99% of the memory is used for dataset, but there is no key and expired key in any db. The issued redis is a slave in HA, and the master memory is normal. After a restart, the memory is back to normal. We have encounted such issue about 3 times with redis 4.0.11 and 5.0.5. Is this a memory leak, or a memory mechanism for performance considerations? And why used memory could exceed configured maxmemory?

Comment From: oranagra

So you're saying that the db is empty (DBSIZE is 0)? can you attach INFO ALL and MEMORY STATS?

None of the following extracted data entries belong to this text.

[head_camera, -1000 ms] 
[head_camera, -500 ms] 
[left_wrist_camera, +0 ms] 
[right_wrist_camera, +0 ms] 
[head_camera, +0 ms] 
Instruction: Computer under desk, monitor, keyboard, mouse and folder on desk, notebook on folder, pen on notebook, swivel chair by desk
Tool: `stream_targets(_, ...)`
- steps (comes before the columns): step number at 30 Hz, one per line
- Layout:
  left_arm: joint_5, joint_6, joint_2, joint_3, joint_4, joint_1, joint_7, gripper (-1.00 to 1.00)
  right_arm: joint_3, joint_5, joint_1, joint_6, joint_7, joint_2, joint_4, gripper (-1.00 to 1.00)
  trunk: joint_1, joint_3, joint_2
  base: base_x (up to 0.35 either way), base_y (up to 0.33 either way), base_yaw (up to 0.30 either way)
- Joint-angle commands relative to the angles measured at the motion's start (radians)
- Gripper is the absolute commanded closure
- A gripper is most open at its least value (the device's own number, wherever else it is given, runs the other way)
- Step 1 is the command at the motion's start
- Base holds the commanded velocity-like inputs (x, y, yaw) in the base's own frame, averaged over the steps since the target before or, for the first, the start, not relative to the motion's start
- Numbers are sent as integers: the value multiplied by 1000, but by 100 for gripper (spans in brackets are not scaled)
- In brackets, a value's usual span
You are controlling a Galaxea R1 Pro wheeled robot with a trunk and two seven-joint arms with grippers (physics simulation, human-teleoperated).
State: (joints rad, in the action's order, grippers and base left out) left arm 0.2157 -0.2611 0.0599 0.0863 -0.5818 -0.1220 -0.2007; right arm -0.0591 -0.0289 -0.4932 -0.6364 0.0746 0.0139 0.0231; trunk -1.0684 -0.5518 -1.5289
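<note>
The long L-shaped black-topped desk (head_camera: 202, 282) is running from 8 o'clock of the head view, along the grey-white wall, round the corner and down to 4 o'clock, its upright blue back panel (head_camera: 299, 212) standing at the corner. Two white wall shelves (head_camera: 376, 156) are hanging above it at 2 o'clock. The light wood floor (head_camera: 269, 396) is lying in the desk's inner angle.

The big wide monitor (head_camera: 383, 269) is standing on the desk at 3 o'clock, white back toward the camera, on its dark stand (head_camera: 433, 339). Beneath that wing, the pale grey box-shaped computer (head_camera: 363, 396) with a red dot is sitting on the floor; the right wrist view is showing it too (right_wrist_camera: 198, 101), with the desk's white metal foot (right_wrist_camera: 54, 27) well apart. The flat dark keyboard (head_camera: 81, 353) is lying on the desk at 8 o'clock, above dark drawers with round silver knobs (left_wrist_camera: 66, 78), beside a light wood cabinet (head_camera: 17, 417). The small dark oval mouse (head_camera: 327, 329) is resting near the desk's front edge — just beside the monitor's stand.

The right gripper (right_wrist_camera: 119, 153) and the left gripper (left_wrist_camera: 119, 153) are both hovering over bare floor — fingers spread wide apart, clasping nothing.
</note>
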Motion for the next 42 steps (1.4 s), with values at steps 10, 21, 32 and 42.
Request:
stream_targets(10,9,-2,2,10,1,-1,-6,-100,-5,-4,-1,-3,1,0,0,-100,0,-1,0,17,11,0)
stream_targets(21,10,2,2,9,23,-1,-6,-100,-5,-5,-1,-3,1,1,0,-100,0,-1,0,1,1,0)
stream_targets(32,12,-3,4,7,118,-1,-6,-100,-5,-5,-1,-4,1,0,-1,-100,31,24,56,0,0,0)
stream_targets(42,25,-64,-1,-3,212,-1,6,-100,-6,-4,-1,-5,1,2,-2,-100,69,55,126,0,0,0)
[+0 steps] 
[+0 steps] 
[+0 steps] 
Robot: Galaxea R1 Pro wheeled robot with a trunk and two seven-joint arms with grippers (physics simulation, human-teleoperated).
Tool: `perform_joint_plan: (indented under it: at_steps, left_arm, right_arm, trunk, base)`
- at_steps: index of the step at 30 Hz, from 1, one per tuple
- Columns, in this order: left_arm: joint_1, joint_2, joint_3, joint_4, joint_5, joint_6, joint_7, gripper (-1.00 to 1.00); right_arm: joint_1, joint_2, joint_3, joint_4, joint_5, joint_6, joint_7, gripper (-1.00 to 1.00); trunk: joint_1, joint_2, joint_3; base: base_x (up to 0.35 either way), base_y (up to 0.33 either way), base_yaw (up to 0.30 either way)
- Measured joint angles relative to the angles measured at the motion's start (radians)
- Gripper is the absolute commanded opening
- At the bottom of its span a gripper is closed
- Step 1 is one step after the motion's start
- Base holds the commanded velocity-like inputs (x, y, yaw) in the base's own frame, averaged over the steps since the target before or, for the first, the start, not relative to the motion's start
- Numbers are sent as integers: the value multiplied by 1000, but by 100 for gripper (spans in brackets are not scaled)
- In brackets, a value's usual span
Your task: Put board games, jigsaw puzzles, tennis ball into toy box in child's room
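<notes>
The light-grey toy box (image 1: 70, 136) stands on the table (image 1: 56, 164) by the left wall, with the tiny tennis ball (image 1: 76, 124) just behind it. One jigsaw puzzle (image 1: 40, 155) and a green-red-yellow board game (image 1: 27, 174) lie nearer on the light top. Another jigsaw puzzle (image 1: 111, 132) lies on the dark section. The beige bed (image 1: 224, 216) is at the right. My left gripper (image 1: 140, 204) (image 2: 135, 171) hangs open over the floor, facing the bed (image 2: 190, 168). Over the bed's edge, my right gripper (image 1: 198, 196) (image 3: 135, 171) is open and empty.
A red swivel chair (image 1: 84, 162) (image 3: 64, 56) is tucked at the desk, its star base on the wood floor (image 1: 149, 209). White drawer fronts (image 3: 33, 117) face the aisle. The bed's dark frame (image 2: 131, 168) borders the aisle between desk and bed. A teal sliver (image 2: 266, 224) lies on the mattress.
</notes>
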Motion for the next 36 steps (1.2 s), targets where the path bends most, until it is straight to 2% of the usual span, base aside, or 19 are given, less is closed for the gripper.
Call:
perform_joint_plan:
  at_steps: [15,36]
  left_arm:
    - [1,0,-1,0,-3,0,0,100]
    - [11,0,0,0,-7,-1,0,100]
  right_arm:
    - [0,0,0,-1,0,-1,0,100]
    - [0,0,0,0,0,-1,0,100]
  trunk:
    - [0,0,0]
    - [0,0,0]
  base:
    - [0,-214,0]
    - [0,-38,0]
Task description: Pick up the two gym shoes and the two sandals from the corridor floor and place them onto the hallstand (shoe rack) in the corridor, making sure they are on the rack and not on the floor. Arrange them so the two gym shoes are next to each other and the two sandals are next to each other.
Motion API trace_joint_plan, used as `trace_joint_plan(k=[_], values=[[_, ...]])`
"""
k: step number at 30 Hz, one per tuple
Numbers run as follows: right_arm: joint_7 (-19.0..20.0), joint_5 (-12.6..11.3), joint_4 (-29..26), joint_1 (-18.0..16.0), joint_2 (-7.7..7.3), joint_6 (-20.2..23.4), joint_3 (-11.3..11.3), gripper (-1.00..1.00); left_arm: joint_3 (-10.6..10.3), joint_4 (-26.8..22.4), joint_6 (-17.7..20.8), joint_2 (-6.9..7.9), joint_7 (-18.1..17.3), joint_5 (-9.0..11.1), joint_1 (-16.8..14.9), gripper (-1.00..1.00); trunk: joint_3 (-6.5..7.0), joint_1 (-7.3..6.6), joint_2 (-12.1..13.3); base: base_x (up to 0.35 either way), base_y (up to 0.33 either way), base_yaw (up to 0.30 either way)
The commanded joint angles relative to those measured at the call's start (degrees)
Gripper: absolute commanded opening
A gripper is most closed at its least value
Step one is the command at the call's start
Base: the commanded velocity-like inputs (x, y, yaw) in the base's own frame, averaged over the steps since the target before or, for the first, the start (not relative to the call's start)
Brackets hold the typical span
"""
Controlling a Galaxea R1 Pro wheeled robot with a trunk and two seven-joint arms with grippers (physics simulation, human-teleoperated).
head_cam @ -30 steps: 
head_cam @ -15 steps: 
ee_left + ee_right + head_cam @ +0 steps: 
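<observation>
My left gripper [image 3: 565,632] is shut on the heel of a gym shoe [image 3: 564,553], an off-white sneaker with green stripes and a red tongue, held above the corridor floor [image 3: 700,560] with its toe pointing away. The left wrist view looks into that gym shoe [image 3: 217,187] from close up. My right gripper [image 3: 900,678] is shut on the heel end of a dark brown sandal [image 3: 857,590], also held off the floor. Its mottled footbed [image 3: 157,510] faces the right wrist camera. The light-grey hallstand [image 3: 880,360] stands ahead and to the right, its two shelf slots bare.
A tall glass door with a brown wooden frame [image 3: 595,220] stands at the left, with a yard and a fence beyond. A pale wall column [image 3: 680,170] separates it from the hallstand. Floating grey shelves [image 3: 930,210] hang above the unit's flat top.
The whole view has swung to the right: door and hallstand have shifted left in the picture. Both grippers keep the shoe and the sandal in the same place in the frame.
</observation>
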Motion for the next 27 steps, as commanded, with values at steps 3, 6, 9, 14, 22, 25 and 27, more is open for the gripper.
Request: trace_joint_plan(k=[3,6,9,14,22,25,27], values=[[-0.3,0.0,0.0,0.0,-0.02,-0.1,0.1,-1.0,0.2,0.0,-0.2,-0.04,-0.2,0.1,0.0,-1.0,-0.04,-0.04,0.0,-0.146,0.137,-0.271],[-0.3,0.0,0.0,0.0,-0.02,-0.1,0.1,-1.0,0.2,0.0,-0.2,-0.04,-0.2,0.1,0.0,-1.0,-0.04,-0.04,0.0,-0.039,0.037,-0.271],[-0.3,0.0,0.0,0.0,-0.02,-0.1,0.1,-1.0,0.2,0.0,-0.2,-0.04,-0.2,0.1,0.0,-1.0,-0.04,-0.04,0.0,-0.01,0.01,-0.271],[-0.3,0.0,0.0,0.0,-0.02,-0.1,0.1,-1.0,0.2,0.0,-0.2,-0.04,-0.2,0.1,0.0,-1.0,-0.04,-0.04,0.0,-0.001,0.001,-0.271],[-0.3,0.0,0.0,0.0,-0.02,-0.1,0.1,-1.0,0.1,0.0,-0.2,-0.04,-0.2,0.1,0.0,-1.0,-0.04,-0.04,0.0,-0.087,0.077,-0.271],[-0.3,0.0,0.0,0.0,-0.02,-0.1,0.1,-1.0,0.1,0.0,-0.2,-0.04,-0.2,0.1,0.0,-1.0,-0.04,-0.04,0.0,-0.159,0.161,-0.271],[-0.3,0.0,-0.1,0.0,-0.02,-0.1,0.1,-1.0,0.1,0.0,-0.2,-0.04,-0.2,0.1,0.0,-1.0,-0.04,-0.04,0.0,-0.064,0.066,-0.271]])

After that, please try CLIENT KILL TYPE NORMAL to see if that helps. if not, proceed to other types of clients one by one to see if any o their releases the memory. Note this will obviously drop client connection, and cause a re-sync (hopefully partial) with the master.

Comment From: oranagra

@masteroogway123 still no hint. i suspect this is somehow occupied in clients argv buffers which is current not accounted for in any of the metrics (https://github.com/redis/redis/pull/5159). one way to find out is use CLIENT KILL to see if that releases the memory. please try: CLIENT KILL TYPE NORMAL if that doesn't help proceed with the other types one by one: REPLICA, PUBSUB, MASTER

Comment From: trevor211

What's the value of replica-ignore-maxmemory config?

Comment From: oranagra

@trevor211 why does it matter? the keyspace is empty and lazyfree_pending_objects is empty too.

Comment From: trevor211

Beacause I noticed that the output dataset.bytes is very big, close to used memory. You are right replica-ignore-maxmemory does not matter @oranagra . I agree that something is missing when we account for overhead memory.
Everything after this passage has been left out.